Registriert seit: 04.10.2014
Beitr?ge: 3.124
Standard AW: Axiome der Quantenmechanik - orthodoxe Interpretation

Zum Messprozess volle Zustimmung!

Ich sehe den Messprozess auch nicht als Teil der Axiome im engeren Sinne, jedoch benötigen wir eine Erklärung, was ein Messprozess denn bedeutet und wie er sich quantenmechanisch modellieren lässt. Das mag anders aussehen als in der orthodoxen Interpretation, aber da diese ja offensichtlich rein praktisch funktioniert, muss eine vernünftige Erklärung auch dafür eine Begründung liefern.

Bzgl. des Sprungs habe ich nun wohl verstanden, was du damit meinst.

Dabei hast du entweder die Möglichkeit, ihn per Axiom zu fordern - z.B. das von Neumannsche Projektionspostulat d.h. den sog. Kollaps - was unbefriedigend ist, da dies eben gerade im Widerspruch zur Schrödingergleichung steht, nichts erklärt, und in gewissen Fällen schlicht nicht anwendbar ist, siehe z.B. das bekannte Beispiel der Tröpfchen und Spuren in der Nebelkammer. Oder man hat die Möglichkeit, auf Basis der Schrödingergleichung d.h. ohne weitere Zutaten eine Lösung zu finden.

Dass die Schrödingergleichung nicht die ganze Wahrheit ist, ist m.E. nur ein Vorurteil, das uns über knapp ein Jahrhundert in die Köpfe eingehämmert wurde. Es gibt jedoch durchaus Physiker, die in die folgende Richtung denken:

Aus der linearen Schrödingergleichung für das Gesamtsystem "Quantenobjekt + Messgerät + Umgebung wie Luft, thermische Photonen etc." kann näherungsweise durch Eliminieren (Ausintegrieren, coarse graining ... welche mathematische Methode auch immer) eine nicht-lineare Gleichung in einem reduzierten Hilbertraum abgeleitet werden.
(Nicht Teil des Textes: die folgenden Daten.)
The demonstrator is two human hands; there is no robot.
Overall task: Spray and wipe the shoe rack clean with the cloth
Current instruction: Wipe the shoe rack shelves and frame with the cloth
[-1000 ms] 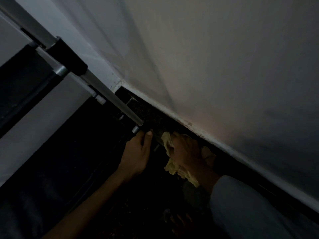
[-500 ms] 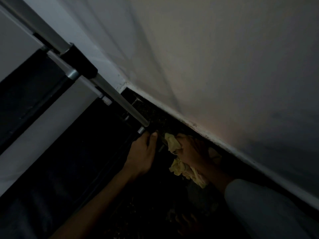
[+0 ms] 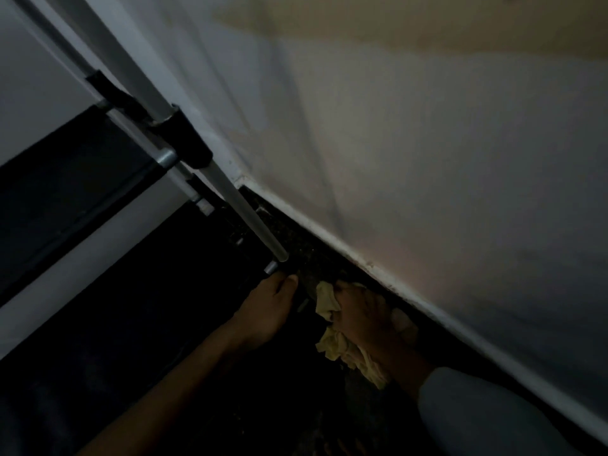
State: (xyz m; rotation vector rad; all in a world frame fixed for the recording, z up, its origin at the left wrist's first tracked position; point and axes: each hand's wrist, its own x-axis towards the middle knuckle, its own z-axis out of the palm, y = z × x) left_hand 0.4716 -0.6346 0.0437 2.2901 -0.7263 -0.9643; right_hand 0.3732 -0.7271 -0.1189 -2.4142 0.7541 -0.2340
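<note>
The shoe rack [image 3: 227, 192] has silver metal tubes, black plastic joints and dark fabric shelves, and it fills the left of the dim view. My left hand [image 3: 268, 309] grips the rack's lowest corner, just under the end of the upright tube. A crumpled pale yellow cloth [image 3: 342, 343] is bunched in my right hand [image 3: 365, 315], which presses it low down between the rack's foot and the wall. The fingers of both hands are partly lost in shadow. No spray bottle is in view.
A pale wall [image 3: 427, 176] with a white skirting edge [image 3: 345, 248] runs diagonally close on the right. A dark speckled floor [image 3: 296, 248] shows in the narrow gap between rack and wall. A grey sleeve [image 3: 477, 416] covers my right forearm.
The view has shifted, so the rack's upright and joints sit further right and lower in frame. Both hands stay at the rack's bottom corner, the right still holding the cloth there.
</note>
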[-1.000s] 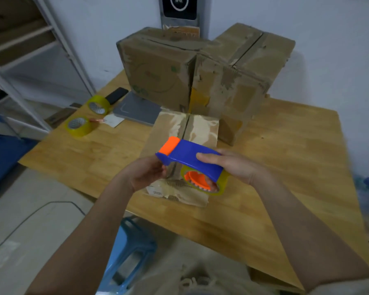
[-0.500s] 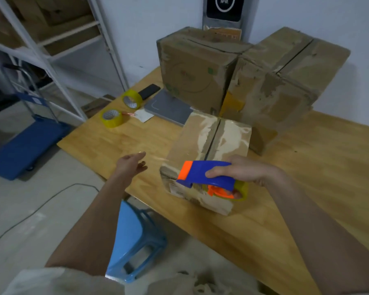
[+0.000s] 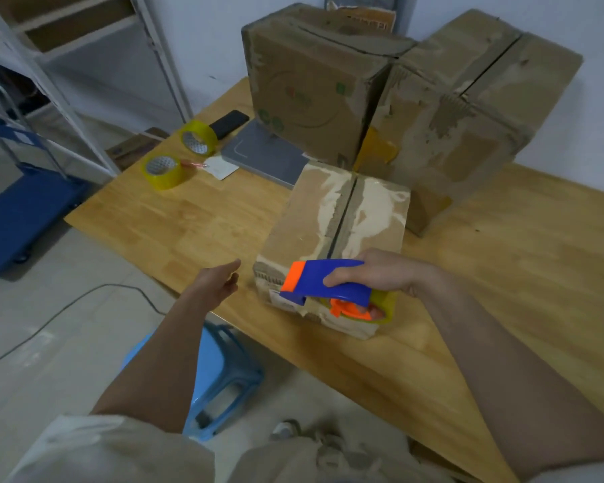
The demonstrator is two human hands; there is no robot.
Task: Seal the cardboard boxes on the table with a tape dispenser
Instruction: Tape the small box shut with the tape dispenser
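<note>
A small cardboard box [image 3: 314, 217] with a worn, torn top and an open centre seam stands near the front edge of the wooden table [image 3: 196, 221]. My right hand [image 3: 384, 273] grips a blue and orange tape dispenser [image 3: 325, 282] at the box's near end, the yellowish tape roll hanging below it. My left hand [image 3: 217, 285] hovers with its fingers straight, left of the box, holding nothing. Two larger boxes stand behind: one at the back centre [image 3: 311, 88], one at the back right [image 3: 467, 109].
Two yellow tape rolls [image 3: 161, 170] [image 3: 198, 137], a black phone [image 3: 229, 122], a grey pad [image 3: 262, 158] and a paper slip lie at the table's left back. A blue stool [image 3: 220, 374] stands below the table edge. A shelf frame and a blue cart [image 3: 18, 210] are at left.
My left hand let go of the dispenser and moved out to the left of the box. My right hand lowered the dispenser to the box's near end. The view shifted left.
</note>
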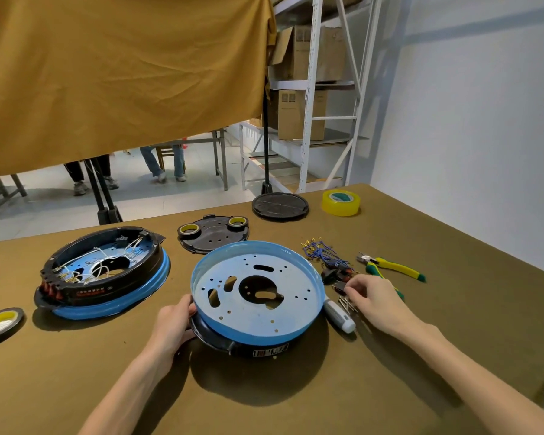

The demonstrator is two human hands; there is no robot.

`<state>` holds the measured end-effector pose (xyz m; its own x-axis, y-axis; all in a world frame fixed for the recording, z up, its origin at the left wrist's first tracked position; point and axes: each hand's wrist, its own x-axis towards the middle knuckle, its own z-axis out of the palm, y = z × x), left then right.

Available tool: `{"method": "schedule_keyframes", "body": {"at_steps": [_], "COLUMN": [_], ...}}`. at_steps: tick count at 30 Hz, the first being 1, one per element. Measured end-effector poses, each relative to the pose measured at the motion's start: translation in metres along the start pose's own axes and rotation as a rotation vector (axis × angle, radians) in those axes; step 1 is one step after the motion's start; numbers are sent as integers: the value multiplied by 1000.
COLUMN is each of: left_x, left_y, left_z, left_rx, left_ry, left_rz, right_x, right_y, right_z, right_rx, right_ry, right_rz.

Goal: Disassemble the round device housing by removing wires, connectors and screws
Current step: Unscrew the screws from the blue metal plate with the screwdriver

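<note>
Near housing (pixel 258 296) appears stripped, left hand (pixel 173 321) gripping its rim, right hand (pixel 374 299) pinching a connector (pixel 339 289); second housing (pixel 104 271) still wired.

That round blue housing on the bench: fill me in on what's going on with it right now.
A person is taking it apart. The left hand grips the rim of the stripped housing, whose plate shows no wires. The right hand pinches a small part at the pile of removed screws, beside the pulled blue wires, a screwdriver and pliers. A second housing, to the left, has its wiring in place.
</note>
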<state>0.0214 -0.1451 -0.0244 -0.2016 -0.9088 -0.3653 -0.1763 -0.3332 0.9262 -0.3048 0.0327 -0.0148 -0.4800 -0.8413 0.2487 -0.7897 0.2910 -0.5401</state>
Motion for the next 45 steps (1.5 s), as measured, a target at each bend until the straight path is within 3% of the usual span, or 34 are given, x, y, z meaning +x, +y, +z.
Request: {"method": "schedule_keyframes", "body": {"at_steps": [7,10,14,16,18,21,25,33,42,45], "left_x": [-2,-2,-2,-3,-4,-6,-6,-7,-8,-4], "left_y": [1,3,5,5,5,7,5,2,2,0], "left_z": [-1,-3,-8,-11,-14,-17,-20,-16,-13,-14], "left_rx": [-17,-88,-301,-419,-504,-537,-607,-798,-836,-585], "left_ry": [-15,-23,-114,-170,-195,-218,-274,-367,-396,-187], "left_rz": [5,-47,-152,-200,-244,-272,-293,-360,-328,-56], "right_x": [25,25,21,19,12,-1,-17,-18,-5,-5], "right_y": [-11,-24,-74,-109,-144,-184,-212,-206,-192,-188], "right_z": [12,12,15,14,14,22,40,35,24,28], "right_rx": [-62,48,213,244,236,-31,-419,-243,-205,-195], "right_ry": [-166,-5,209,107,-120,-353,-312,-207,-254,-224], "right_rz": [17,12,-184,-321,-372,-439,-568,-525,-542,-554]}}
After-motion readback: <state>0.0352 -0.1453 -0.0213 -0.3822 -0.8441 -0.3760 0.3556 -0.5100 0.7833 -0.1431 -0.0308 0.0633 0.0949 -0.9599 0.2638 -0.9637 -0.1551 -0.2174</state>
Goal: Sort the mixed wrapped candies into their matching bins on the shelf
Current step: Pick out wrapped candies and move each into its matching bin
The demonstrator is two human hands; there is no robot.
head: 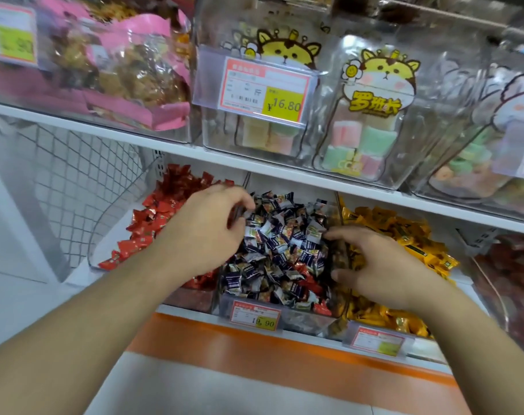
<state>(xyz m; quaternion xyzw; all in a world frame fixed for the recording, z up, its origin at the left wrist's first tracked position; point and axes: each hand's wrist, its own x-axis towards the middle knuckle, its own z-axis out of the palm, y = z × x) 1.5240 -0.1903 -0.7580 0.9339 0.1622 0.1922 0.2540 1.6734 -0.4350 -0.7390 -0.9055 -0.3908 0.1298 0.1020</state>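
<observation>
1. Far left: a wire mesh panel (75, 181) at the end of the shelf (194, 155).
2. Next along, on the lower level: a clear bin of red candies (162, 211), piled high at the back.
3. Over the divide between the red and middle bins: the left hand (206, 232), palm down, fingers (239, 202) curled with the tips at the edge of the dark pile; whether gripping a candy, cannot tell.
4. Middle bin: dark blue and white candies (281, 250), with a few red strays (322, 308) mixed in near the front, behind a price tag (256, 316) reading 9.90.
5. Over the divide between the middle and yellow bins: the right hand (374, 265), fingers (341, 235) spread and bent, tips touching the dark pile, thumb low; nothing visibly gripped.
6. Right of that: a bin of yellow candies (404, 235), partly under the right hand.
7. Upper level: pink bags of snacks (120, 70) at left, then clear tubs with cartoon-cat packs (377, 106) and a 16.80 tag (266, 91).
</observation>
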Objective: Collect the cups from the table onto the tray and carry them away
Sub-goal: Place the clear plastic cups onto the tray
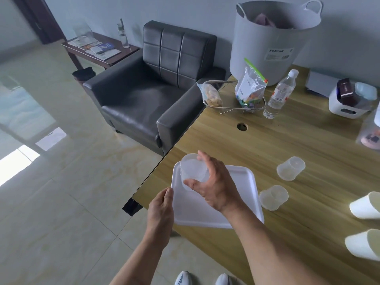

Aus der Nichtlinearität folgen Effekte vergleichbar denen des klassischen Chaos, d.h.
1) Wahrscheinlichkeiten bzw. sind kein objektiver Bestandteil der Natur und der Axiome - d.h. kein Projektionspostulat, keine Bornsche Regel - sondern folgen insbs. aus nicht exakt bekannten Anfangsbedingungen
2) räumliche sowie zeitliche und insbs. eindeutige Lokalisierung von "teilchenartigen Effekten" sind dagegen ein objektiver quantenmechanischer Effekt jedoch kein Bestandteil der Axiome; sie folgen aus einer genügend genauen Lösung der o.g. Gleichungen

Das erklärt "Kollaps" und "Sprünge". Und es erklärt auch, was eine Messung ist, nämlich dass die Wechselwirkung zwischen einem zunächst isolierten Quantensystem mit dem Messgerät - beschrieben mittels Schrödingergleichung des Vielteilchensystems - zu einer stabilen Korrelation einer Eigenschaft des Quantensystem mit einer "makroskopischen" Eigenschaft des Messgerätes führt; kurz: es gibt einen eindeutigen ablesbaren Zeigerzustand. (In analoger Weise erklären wir z.B. auch, was ein Auto ist.)
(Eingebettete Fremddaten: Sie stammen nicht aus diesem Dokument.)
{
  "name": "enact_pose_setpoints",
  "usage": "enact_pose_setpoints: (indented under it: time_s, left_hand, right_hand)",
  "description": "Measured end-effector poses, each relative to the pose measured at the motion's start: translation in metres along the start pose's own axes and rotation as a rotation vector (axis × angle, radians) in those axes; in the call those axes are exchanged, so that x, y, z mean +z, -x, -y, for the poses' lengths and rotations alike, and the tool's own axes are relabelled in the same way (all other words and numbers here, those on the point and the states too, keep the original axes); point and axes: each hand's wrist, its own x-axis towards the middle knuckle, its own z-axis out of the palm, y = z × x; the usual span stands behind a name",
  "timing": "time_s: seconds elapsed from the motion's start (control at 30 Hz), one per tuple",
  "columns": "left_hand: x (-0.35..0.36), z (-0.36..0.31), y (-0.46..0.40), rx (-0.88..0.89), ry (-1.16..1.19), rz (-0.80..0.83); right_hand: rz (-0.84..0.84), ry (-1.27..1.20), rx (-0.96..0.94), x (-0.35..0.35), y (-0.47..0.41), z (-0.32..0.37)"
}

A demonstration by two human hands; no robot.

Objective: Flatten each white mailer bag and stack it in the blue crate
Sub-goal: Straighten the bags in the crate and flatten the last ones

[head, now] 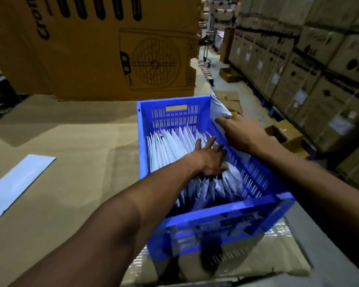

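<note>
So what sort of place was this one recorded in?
Most likely a warehouse or packing area: stacked cardboard cartons line an aisle on the right, a large printed appliance box stands ahead, and the blue crate of white mailer bags sits on a cardboard-covered surface.

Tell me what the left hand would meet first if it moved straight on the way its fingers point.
Probably the crate's right wall: the left hand lies on the mailers, fingers aimed up and right, close to it. Depth is unclear.

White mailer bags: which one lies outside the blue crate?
The flat white mailer bag on the cardboard surface, far left; the others stand packed inside the blue crate.
</note>
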Motion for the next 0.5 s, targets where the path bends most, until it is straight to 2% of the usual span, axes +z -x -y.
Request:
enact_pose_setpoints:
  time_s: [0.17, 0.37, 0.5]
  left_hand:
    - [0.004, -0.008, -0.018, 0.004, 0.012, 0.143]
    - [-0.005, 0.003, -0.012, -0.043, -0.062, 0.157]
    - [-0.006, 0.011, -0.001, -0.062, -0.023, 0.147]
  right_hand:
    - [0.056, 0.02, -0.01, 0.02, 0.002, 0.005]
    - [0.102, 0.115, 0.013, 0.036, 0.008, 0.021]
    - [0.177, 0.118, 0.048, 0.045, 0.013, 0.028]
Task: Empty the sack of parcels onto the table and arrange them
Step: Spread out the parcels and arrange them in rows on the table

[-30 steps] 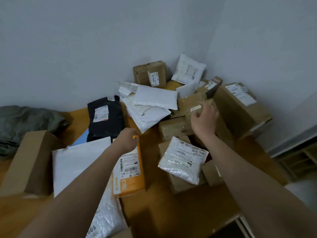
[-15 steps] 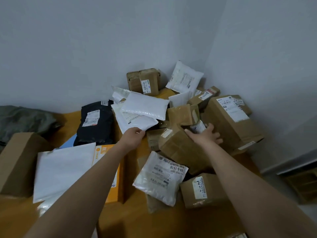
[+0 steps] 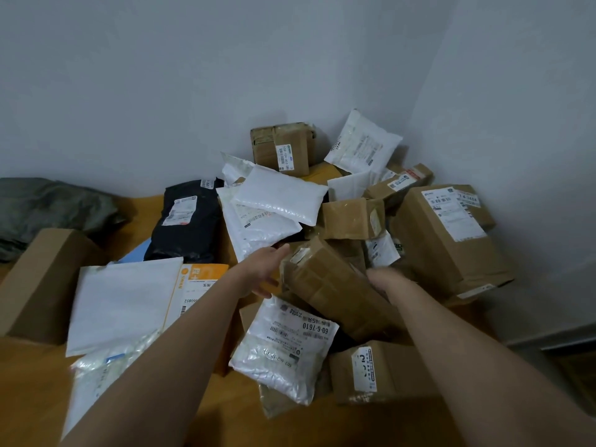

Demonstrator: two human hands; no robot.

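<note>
A long taped brown box (image 3: 332, 285) is tilted up in the middle of the parcel pile, between my two hands. My left hand (image 3: 263, 271) lies with straight fingers against the box's left end. My right hand (image 3: 383, 279) holds its right side, fingers hidden behind it. Below the box lies a white mailer (image 3: 283, 346) on a small brown box (image 3: 377, 369). The grey-green sack (image 3: 48, 208) is slumped flat at the far left on the orange-brown table (image 3: 142, 217).
A large brown box (image 3: 451, 240) leans against the right wall. White padded mailers (image 3: 277, 198), a black bag (image 3: 187, 221), an orange-and-white envelope (image 3: 196, 282), a white envelope (image 3: 122, 301) and a plain box (image 3: 42, 285) lie to the left. Another box (image 3: 283, 146) stands in the corner.
My right hand has pulled the long brown box out of the pile and tipped it up. My left hand left the orange envelope and came across to the box's left end.
</note>
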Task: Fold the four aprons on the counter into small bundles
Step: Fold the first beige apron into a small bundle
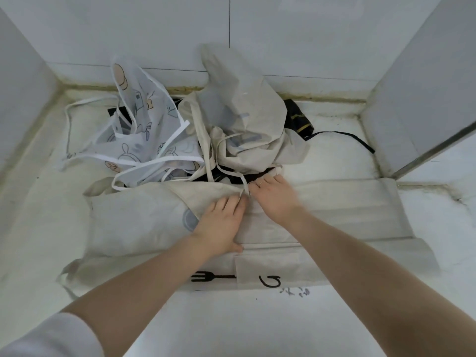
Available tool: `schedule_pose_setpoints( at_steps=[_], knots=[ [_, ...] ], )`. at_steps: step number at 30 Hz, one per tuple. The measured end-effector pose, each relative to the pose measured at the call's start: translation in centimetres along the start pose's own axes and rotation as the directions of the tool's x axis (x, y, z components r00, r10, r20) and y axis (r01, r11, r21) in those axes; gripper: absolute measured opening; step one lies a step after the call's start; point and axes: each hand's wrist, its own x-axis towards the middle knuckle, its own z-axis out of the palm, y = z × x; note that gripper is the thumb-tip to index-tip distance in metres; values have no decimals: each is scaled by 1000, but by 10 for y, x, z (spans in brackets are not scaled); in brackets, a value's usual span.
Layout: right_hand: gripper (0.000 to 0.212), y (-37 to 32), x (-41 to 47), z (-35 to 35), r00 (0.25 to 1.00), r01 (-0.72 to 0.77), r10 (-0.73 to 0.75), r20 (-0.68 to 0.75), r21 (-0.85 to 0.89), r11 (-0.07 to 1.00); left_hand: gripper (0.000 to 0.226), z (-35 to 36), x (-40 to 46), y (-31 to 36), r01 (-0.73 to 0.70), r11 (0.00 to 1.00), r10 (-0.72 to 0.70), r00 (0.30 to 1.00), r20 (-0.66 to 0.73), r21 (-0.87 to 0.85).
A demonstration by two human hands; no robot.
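Head view — both hands, left (222, 224) and right (274, 199), press flat-fingered on the creased beige apron (134, 222).

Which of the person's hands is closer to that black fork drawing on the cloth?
Left. The left hand rests on the beige apron just above the black fork print; the right hand lies farther up and right.

Beige apron (134, 222) with black fork print; white cartoon-patterned apron (144, 124).
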Motion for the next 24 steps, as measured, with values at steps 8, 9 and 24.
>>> schedule_pose_setpoints(
  at_steps=[8, 9, 24],
  knots=[
    [48, -10, -25, -22, 977, 115, -139, 162, 152, 982, 101, 2, -14, -6, -90, 996, 73, 884, -461, -16],
    [49, -12, -32, -23, 960, 109, -146, 240, 161, 981, 87, -3, -15, -3, -105, 993, 71, 876, -478, -45],
    [52, -26, -54, -12, 825, -370, -115, 554, 682, 631, 55, -75, 14, -5, 276, 50, -527, 824, 209, -960]
  ],
)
Das ist natürlich eine Hypothese und heute keineswegs vollumfänglich verstanden, allenfalls für einige einfache Beispiele. Aber es ist eben eine wissenschaftliche Hypothese - kein Postulat ohne Erklärungskraft. Man kann diese Hypothese untersuchen, d.h.
A) mathematische Lösungsmethoden für das o.g. Problem entwickeln und die Ergebnisse mit Messergebnissen vergleichen, alternativ
B) versuchen, mathematisch zu beweisen , dass dieser Ansatz im Widerspruch zu einigen bekannten und bestätigten Konsequenzen der Quantenmechanik steht.
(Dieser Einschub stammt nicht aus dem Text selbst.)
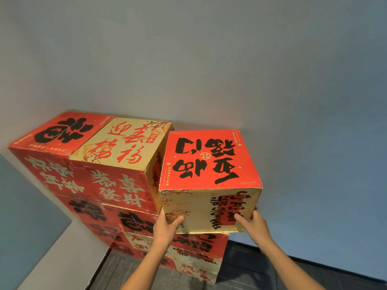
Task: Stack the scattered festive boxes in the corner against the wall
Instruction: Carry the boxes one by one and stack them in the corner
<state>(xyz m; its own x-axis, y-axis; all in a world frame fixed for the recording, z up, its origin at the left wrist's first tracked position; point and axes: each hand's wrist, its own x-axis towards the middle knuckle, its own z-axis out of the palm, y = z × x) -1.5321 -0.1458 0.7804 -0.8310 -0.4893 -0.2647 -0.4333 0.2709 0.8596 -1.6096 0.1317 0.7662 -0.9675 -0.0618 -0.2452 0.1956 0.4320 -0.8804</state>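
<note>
- Head view, progress: I judge the job well along. A stack of festive boxes (109, 185) already stands several layers high in the corner, its back against the grey wall (209, 59). Its top layer shows a red-topped box (60, 132) at the left and a cream-topped box (123, 143) beside it.
- Head view, step in hand: the red-lidded box (209, 158) sits at the right end of the pile, on a lower column of boxes (199, 254), its top a little below the neighbouring cream one. I can't tell whether it is fully set down or partly carried.
- Head view, what is left: no scattered boxes show on the dark floor (272, 268) within this frame, so I cannot say how many remain.
- Head view, hands: my left hand (165, 227) grips the box's lower left front corner, thumb on the cream front face. My right hand (254, 223) holds the lower right corner, thumb pressed on the front. The hands are well apart, clamped on the box between them.
- Head view, position: the box lies just beyond and above both hands, close beside the taller stack.
</note>
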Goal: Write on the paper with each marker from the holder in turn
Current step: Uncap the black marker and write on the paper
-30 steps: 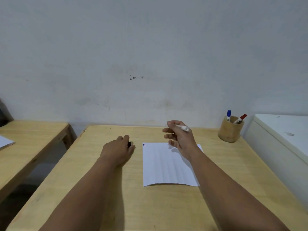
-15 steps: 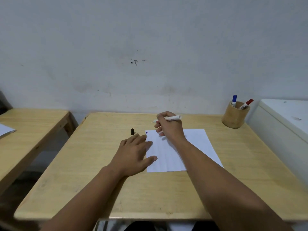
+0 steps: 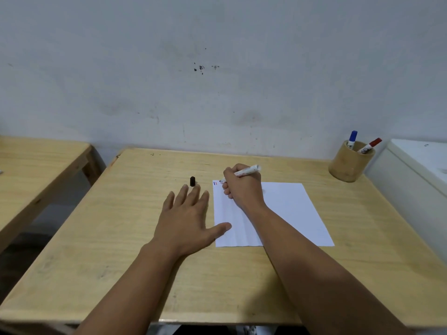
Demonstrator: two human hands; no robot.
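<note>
A white sheet of paper lies on the wooden table, with small blue and red marks at its top left corner. My right hand grips an uncapped white marker, whose dark tip touches the paper just beside those marks. My left hand rests flat on the table with fingers spread, its thumb on the paper's left edge. A black marker cap stands just beyond my left fingertips. At the back right a round wooden holder keeps a blue-capped marker and a red-capped marker.
A second wooden table stands to the left across a gap. A white cabinet or appliance sits against the table's right side. A stained grey wall runs directly behind the table.
My left hand left the black cap standing on the table and settled flat beside the paper. My right hand brought the marker down, so its tip now touches the paper's top left corner.
</note>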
Interessanterweise konnte sich über 40 Jahre niemand vorstellen, dass sowas überhaupt funktionieren kann, bis Zeh 1969 / 70 die Dekohärenz entdeckt hat, die einige Teil dieses Puzzles tatsächlich löst. Insbs. resultiert eine Art "effektiver Kollaps", ausschließlich basierend auf der Schrödingergleichung plus Näherungen, mit einer für makroskopischen Systeme extrem kurzen Dekohärenzzeit. Leider führt die resultierende mathematische Struktur zwar zu den klassischen Zeigerzuständen, jedoch zu dekohärenten Überlagerungen verschiedener Zeigerzustände und damit zu der Many-Worlds-Interpretation. Das Problem des eindeutigen Zeigerzustandes - das in diesem Kontext einzige offene Problem - ist nach wie vor ungelöst.

Nur - dieser Ansatz ist wissenschaftlich, kann mathematisch bewiesen oder widerlegt werden und ist der experimentellen Überprüfung zugänglich. Solange diese Fragen zu einer derartigen Hypothese offen sind, interessieren mich andere Interpretationen, die in teilweise inkonsistenter Weise lediglich das postulieren, was wir beobachten, absolut nicht.
__________________
Niels Bohr brainwashed a whole generation of theorists into thinking that the job (interpreting quantum theory) was done 50 years ago.